A couple of friends got the CLX-3175FN version and the print quality is great for sure.

Michael K Johnson December 19, 2011 07:35

Thanks!

+Mark Trompell I was looking at the MFC inkjets, which as far as I can tell don’t support postscript internally. It seems to be the (much larger, of course) MFC laserjets that support Postscript.

+Jes Sorensen It was by downloading their Linux drivers that I discovered the weird binary blob driver — at least with the Epson, the binary blob was required only for network access to the scanner (why?!?) but for the Brother, binary blobs are required for basic printing as well as for both network and USB scanning, as far as I can tell. I’d love to find out that I’m wrong. Thanks for the mention of Samsung; I’ll see whether they have inkjets too.

Late last night, I pushed hard on the back of the duplexer while booting the Epson, and after that it booted without reporting a phantom paper jam. Hopefully, I’ll get to use it for a while, though I think we’ll quit printing duplex on the theory that the duplexer may well be failing.

Jes Sorensen December 19, 2011 07:55

+Michael K Johnson yeah I agree it is frustrating with the binary blobs for Brother’s printers. I have no idea if Samsung does inkjets - I gave up on those years ago, print quality is horrible and it takes forever. I did a comparison on the Samsung clx3185 recently and after 1500+ pages it really ends up at the same price per page as an HP ink printer, but at about 100 times better quality of the print :)

Alan Cox December 19, 2011 09:32

The blobs are annoying because otherwise they are decent kit - and they tend to last. My Dad still has a working BJ-70, and credit to Brother it still works in Windows 7 - unlike the Dhell cheapie inkjet that came with XP drivers and then never got updated and now is all broken links on their website

My current laser is one of the Dell standalone multifunction ones. It’s doing ok and works pretty well in Linux. You have to put a weight on the document feeder to make it copy multiple pages now though.

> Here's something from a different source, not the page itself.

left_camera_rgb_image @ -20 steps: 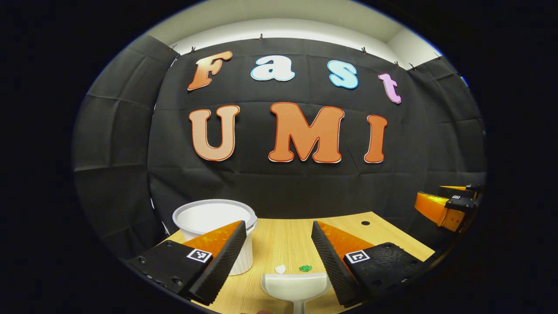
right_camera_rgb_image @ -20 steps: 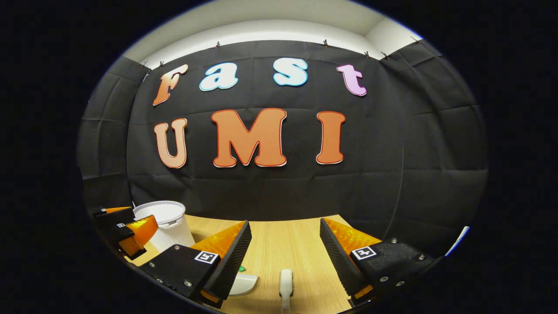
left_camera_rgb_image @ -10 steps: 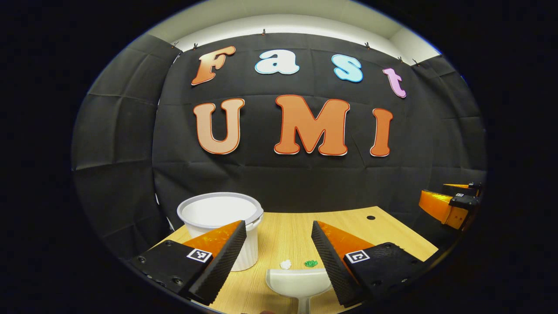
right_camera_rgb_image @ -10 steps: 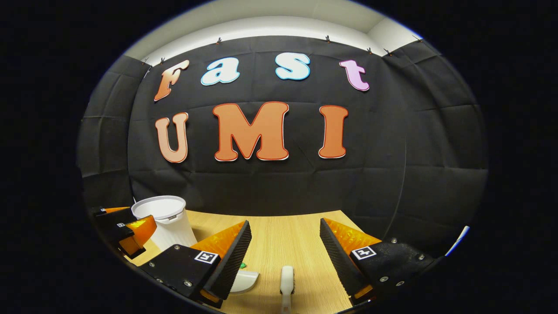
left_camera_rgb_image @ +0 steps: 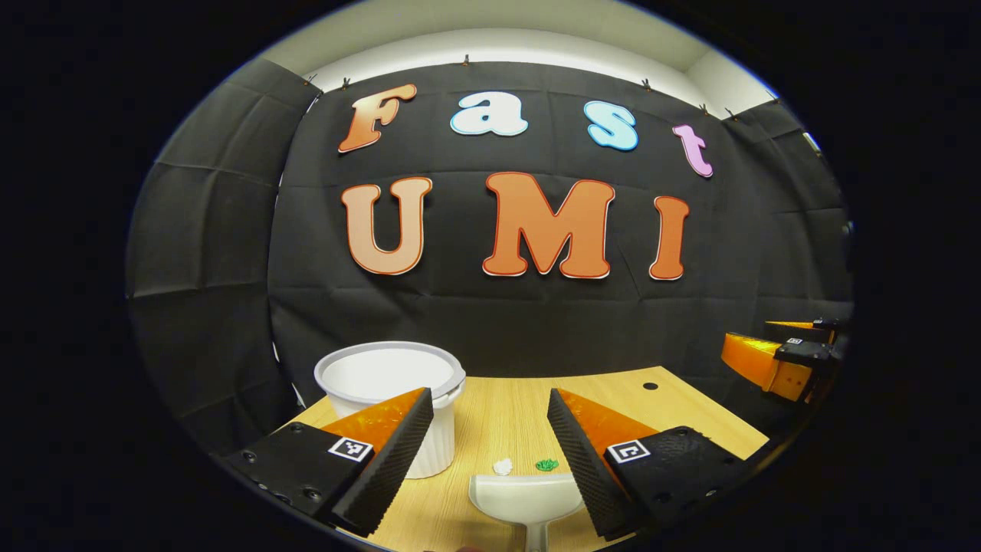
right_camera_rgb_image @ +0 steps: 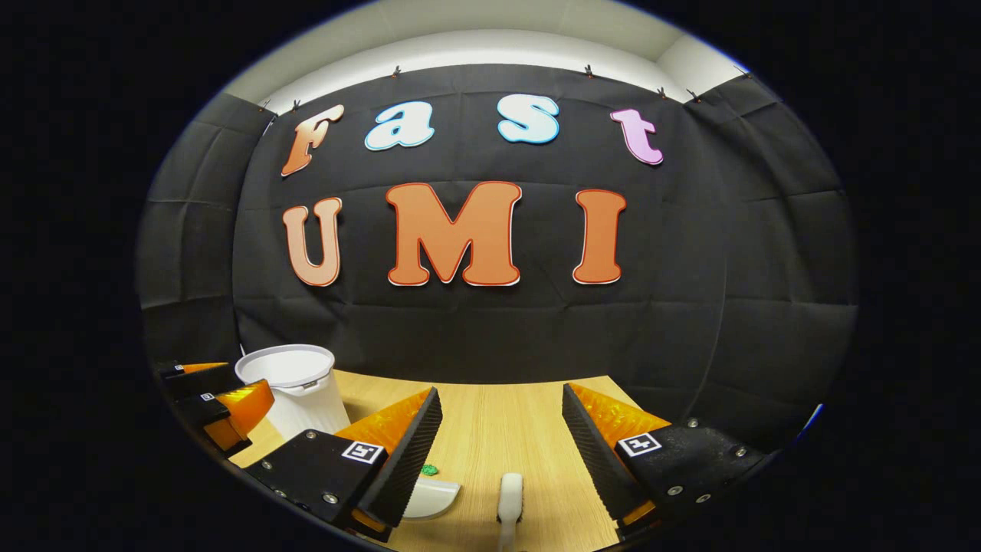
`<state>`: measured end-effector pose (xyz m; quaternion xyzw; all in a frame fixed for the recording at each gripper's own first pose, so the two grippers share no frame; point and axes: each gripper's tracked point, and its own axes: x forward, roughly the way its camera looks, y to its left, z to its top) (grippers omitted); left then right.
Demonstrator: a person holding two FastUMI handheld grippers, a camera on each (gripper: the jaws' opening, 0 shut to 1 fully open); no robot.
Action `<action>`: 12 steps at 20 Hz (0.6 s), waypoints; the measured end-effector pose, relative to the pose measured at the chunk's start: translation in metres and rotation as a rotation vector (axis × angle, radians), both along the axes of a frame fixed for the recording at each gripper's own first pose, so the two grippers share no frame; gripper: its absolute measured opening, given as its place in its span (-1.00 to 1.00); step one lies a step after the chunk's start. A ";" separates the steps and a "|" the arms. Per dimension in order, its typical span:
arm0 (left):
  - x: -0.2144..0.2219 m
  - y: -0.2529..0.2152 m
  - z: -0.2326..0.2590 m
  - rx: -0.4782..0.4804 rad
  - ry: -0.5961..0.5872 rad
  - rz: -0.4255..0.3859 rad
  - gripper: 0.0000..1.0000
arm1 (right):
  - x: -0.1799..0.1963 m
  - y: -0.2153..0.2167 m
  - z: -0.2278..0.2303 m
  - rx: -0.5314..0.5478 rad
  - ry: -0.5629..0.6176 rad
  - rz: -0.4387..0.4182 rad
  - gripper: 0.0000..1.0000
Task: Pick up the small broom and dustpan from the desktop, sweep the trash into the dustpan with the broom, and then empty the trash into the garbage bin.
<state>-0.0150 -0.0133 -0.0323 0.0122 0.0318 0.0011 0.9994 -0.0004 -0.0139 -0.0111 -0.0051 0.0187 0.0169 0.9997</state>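
Fingers (right_camera_rgb_image: pixel 398 452) hiding part of dustpan (right_camera_rgb_image: pixel 433 497), broom (right_camera_rgb_image: pixel 510 498) cut off

1. Left gripper (left_camera_rgb_image: pixel 490 452): orange fingers with black ribbed pads and black-and-white square markers.
2. Dustpan (left_camera_rgb_image: pixel 526 498), lower centre: white.
3. Garbage bin (left_camera_rgb_image: pixel 391 376), lower left: white with vertical ribbing.
4. Trash: 1 white scrap (left_camera_rgb_image: pixel 502 466), 1 green scrap (left_camera_rgb_image: pixel 546 464).
5. Desktop (left_camera_rgb_image: pixel 506 414): light wood grain.
6. Broom (right_camera_rgb_image: pixel 510 494): white, bristles possibly dark.
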 end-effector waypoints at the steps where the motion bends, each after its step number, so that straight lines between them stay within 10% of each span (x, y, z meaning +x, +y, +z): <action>1: 0.001 0.000 -0.002 0.004 0.006 0.002 0.89 | 0.000 0.000 -0.002 -0.004 0.005 0.003 0.89; 7: 0.009 -0.011 -0.058 -0.013 0.156 -0.028 0.90 | -0.004 -0.008 -0.016 -0.030 0.031 0.000 0.90; 12: 0.003 -0.027 -0.169 -0.067 0.501 -0.063 0.92 | -0.006 -0.038 -0.040 -0.010 0.089 -0.043 0.90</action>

Joseph S Tate December 19, 2011 11:49

Samsung has a color laser that sold for $80 recently. I’ve got an ML-2150W, and it supports LPR, and JetDirect type protocols right out of the box. It’s a PostScript 5 (or 6?) capable printer, so there are several drivers of various speeds/qualities that ship with cups. Last I ran the numbers (several years ago), inkjets cost ~17¢ per page to run (just b/w, more for photos or color), while a color laser runs at ~6¢/page (including paper). It’s even been easy to find third party cartridges for this beast.

We started printing all our photos through clarkcolor.com or one of the local drugstores or costco and tossed our last inkjet. Sometimes it would be nice to print in color, but it isn’t worth maintaining an inkjet.

I want a scanner with a document feeder, so my next printer is likely to be a Samsung color laser multi-function.

Michael K Johnson December 19, 2011 13:56

It looks like the only Samsung color laser all-in-one in current production is the CLX-3185FW. Brother has a few more models; I’ll have to compare in detail when I get home.

I’ll have to get creative about placement if I get a color laser all-in-one because they are all too tall to fit where I want them, on a counter with a cabinet above it. But I’m still considering it. Especially if the Artisan keeps working as long as we don’t duplex, I can use it for photo printing at least as long as the nearly-full ink tanks last, and use the laserjet for other printing. I’d retire the slow, cranky Laserjet 1320 in that case…

Jes Sorensen December 19, 2011 14:48

The CLX3185 has a whole range of different models, if you go for the CLX3185N I think it won’t have the sheet feeder on top, so it will be 2 inches or so lower than the 3185FW. Unless those models aren’t sold in the US of course.